The latter two issues focus mostly on process errors, but the first might be a more substantial concern about the accuracy of QPAs with potential implications for increasing health care costs and premiums. Still, the audit showed that Aetna incorrectly calculated the QPA five times, which is only two percent of cases. In each circumstance, Aetna took corrective actions. While this is still something to be taken seriously, overall Aetna is adhering to the QPA guidelines.
In addition to auditing, CMS conducts federal market conduct examination reports based on some of the complaints submitted by affected parties. One of the provisions they review is enforcement of the NSA. Out of the eight reports posted in 2024, five of them relate to NSA violations. These violations are largely based on the failure of the insurance company to provide the initial payment or notice of denial of payment for an NSA-protected claim within the allotted timeframe, or failure to share QPA disclosures. The corrective action that CMS imposes is not overly burdensome because these are mainly process violations.
Looking forward
Collectively, these reports offer evidence that CMS is committed to successful implementation of the NSA. Although the low number of cases and violations points to reasonably good compliance with the law, it would be useful to have a more detailed breakdown to see which types of complaints were most likely to involve underlying violations and other patterns of noncompliance. The CMS complaint reports also lack more detailed information on the source, timing, and resolution of NSA complaints, as well as information about grievances referred to other agencies – such as states, the Office of Personnel Management, or DOL – with jurisdiction over different types of plans.
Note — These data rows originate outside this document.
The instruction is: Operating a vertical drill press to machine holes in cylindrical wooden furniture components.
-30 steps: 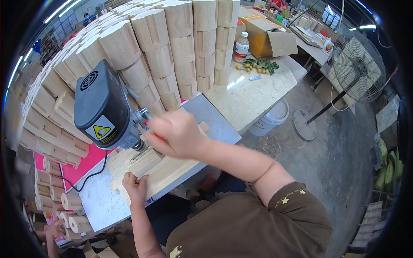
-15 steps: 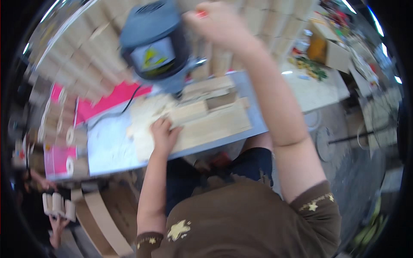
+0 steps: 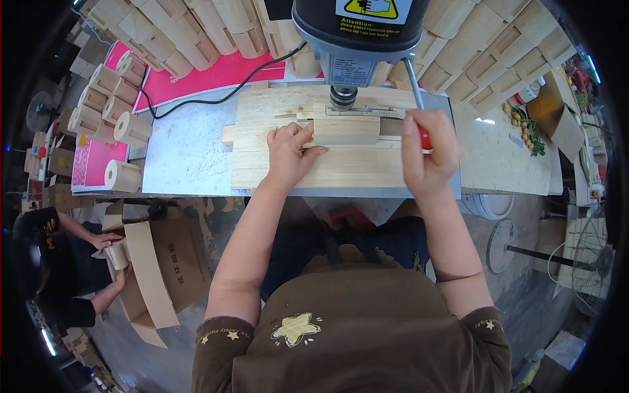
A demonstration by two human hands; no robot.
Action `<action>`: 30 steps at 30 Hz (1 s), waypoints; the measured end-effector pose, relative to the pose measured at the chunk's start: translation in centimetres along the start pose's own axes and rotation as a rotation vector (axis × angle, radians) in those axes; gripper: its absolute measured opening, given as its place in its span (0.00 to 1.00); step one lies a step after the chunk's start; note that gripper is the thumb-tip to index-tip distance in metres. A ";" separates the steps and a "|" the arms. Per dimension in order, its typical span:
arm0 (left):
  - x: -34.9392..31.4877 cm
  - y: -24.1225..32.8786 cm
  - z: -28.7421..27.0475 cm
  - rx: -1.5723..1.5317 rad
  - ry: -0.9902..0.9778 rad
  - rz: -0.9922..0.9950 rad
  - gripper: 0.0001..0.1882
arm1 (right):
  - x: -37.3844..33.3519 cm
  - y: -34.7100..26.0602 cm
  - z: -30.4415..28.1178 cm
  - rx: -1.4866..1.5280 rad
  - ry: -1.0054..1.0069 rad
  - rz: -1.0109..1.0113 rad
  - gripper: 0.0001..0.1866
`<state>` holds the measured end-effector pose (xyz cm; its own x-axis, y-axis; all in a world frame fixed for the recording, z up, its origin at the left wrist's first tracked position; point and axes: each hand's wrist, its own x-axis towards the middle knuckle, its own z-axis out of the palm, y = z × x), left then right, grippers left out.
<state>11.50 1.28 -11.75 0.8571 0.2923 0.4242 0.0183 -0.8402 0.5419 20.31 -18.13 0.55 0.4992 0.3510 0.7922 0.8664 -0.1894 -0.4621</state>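
A drill press (image 3: 357,56) with a dark motor housing stands over the worktable. Its chuck (image 3: 343,97) hangs just above a pale wooden block (image 3: 346,131), seated in a flat wooden jig (image 3: 367,167). My left hand (image 3: 288,154) presses at the block's left end, fingers bent and thumb along its near side. My right hand (image 3: 430,152) is closed round the red knob (image 3: 425,139) of the metal feed lever (image 3: 415,85), over the jig's right end. The drill tip is hidden behind the block's far edge.
Stacks of hollowed wooden blocks (image 3: 177,39) line the table's back. More cylindrical pieces (image 3: 123,175) stand left. A black cord (image 3: 229,98) crosses the tabletop. On the floor at left, a co-worker's hands (image 3: 108,241) hold pieces by a cardboard box (image 3: 152,268). A fan (image 3: 593,262) stands right.
My right hand has come down from high beside the motor to near the jig, still at the lever's knob. My left hand stays at the wood. The co-worker's pieces moved to the box.
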 end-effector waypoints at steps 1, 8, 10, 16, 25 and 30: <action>0.0 0.0 0.0 -0.004 0.004 0.001 0.17 | -1.0 1.0 0.8 0.002 0.046 -0.049 0.05; 0.3 -0.3 0.5 0.011 -0.060 -0.004 0.26 | -2.5 4.8 3.2 -0.013 0.119 -0.172 0.09; 0.1 -0.5 0.4 0.025 -0.083 -0.003 0.26 | -2.3 4.0 2.1 -0.019 0.092 -0.167 0.08; -0.1 -0.2 0.1 0.005 0.006 0.005 0.18 | 7.3 -0.7 -1.8 0.033 0.024 0.062 0.10; 0.6 0.0 1.2 -0.161 -0.073 -0.218 0.26 | 15.6 3.7 0.3 0.146 -0.069 0.283 0.18; 0.6 1.4 1.7 -0.276 0.010 -0.321 0.23 | 6.4 6.8 -1.4 0.268 -0.515 0.490 0.28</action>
<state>12.97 -0.47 -11.98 0.8253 0.5247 0.2088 0.1437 -0.5527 0.8209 29.45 -18.46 3.06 0.7003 0.6806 0.2154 0.4815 -0.2276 -0.8464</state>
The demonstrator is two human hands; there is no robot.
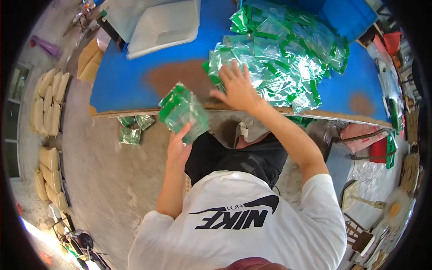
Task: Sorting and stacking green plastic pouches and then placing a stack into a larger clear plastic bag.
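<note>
My left hand (pixel 180 146) is closed on a stack of clear plastic bags with green bands (pixel 185 110), held in front of the table's near edge. The thumb lies over the lower part of the stack. To the right, my right hand (pixel 237 90) reaches over the table with its fingers spread. It is at the left side of a wide, shiny heap of similar clear and green bags (pixel 279 58). Its fingertips overlap the edge of the heap; whether they press on a bag I cannot tell.
The blue table (pixel 121 85) has worn brown patches. A whitish plastic bin (pixel 164 27) lies at the back left, and a blue bin (pixel 351 20) stands behind the heap. Bundled bags (pixel 130 136) are on the floor below the table. Filled sacks (pixel 47 103) are stacked at left.
</note>
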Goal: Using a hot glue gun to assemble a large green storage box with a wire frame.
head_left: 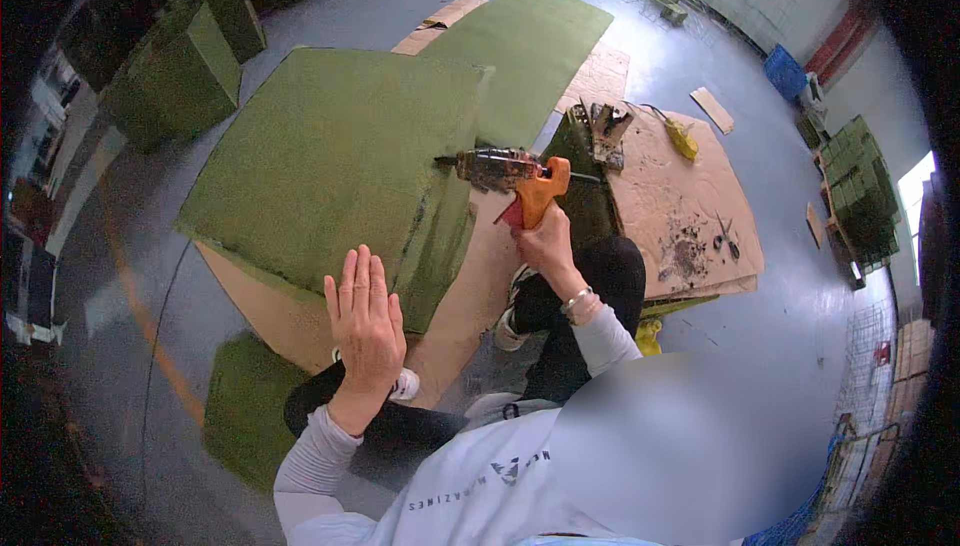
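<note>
My right hand is wrapped round the orange handle of a hot glue gun, with its red trigger by my fingers. The gun's dark, glue-stained barrel points left, and its tip is over the right part of a large green fabric-covered panel or box. Whether the tip touches the green surface I cannot tell. Straight and held together, the fingers of my left hand lie flat at the panel's near edge, the hand holding nothing. A narrow green flap or side runs along the panel's right edge, below the gun.
Brown cardboard lies under the panel, and another green sheet lies beyond it. To the right, a cardboard-topped stand bears scissors, a yellow corded object and a stained holder. Green boxes stand at left.
</note>
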The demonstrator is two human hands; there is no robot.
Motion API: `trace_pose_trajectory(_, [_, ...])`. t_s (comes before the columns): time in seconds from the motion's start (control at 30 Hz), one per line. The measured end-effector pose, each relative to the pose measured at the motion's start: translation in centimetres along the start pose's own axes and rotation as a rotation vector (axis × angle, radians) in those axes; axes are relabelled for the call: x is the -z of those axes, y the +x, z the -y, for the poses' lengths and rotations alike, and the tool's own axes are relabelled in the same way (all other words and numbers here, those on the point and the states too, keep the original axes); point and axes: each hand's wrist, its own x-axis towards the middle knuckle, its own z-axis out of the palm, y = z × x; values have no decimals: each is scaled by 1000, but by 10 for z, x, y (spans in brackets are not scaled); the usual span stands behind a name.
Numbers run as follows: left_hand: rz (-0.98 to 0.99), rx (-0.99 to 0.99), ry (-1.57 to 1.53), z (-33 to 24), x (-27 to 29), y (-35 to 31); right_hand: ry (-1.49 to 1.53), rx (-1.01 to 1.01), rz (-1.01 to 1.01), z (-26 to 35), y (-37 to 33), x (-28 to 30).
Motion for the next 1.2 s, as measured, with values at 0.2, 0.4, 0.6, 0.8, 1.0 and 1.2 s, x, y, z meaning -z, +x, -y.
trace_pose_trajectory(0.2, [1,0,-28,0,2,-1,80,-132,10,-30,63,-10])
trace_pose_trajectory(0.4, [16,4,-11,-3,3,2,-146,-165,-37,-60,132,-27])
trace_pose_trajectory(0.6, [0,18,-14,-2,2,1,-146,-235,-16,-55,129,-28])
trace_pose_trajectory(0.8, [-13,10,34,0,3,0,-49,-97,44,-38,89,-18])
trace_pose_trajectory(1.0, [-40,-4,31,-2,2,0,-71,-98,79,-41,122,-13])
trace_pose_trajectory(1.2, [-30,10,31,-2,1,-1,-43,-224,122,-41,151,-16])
Most experts recognize that it is simply too early to understand the full impact of the NSA on provider prices, provider networks, overall health costs, and premiums. Ongoing provider-driven litigation over the IDR process and calculation of the QPA has led to several pauses by the federal agencies in accepting new IDR cases and adjudicating cases in the pipeline, as well as changes to the rules under which IDR operates. As a result, we have an incomplete picture of IDR decision-making. The federal government has faced challenges in responding to numerous legal actions, and court decisions have required significant technical changes to the underlying IDR processes. A recent proposed rule lays out various process-related improvements, but this rule has yet been finalized. Finalizing this rule could play an important role in helping the IDR process run more smoothly.
The NSA is a landmark law that holds substantial promise for driving down costs and protecting consumers. While the CMS reports on complaint data support the general notion that the NSA is preventing unfair balance billing, the significant amount of IDR activity and the ongoing litigation should not distract from the law’s original cost containment goals. The release of more data, including ongoing complaint data, more audits, and granular data related to IDR outcomes, would help policymakers assess the impact of the NSA and whether further action to protect consumers and reduce system costs will be needed.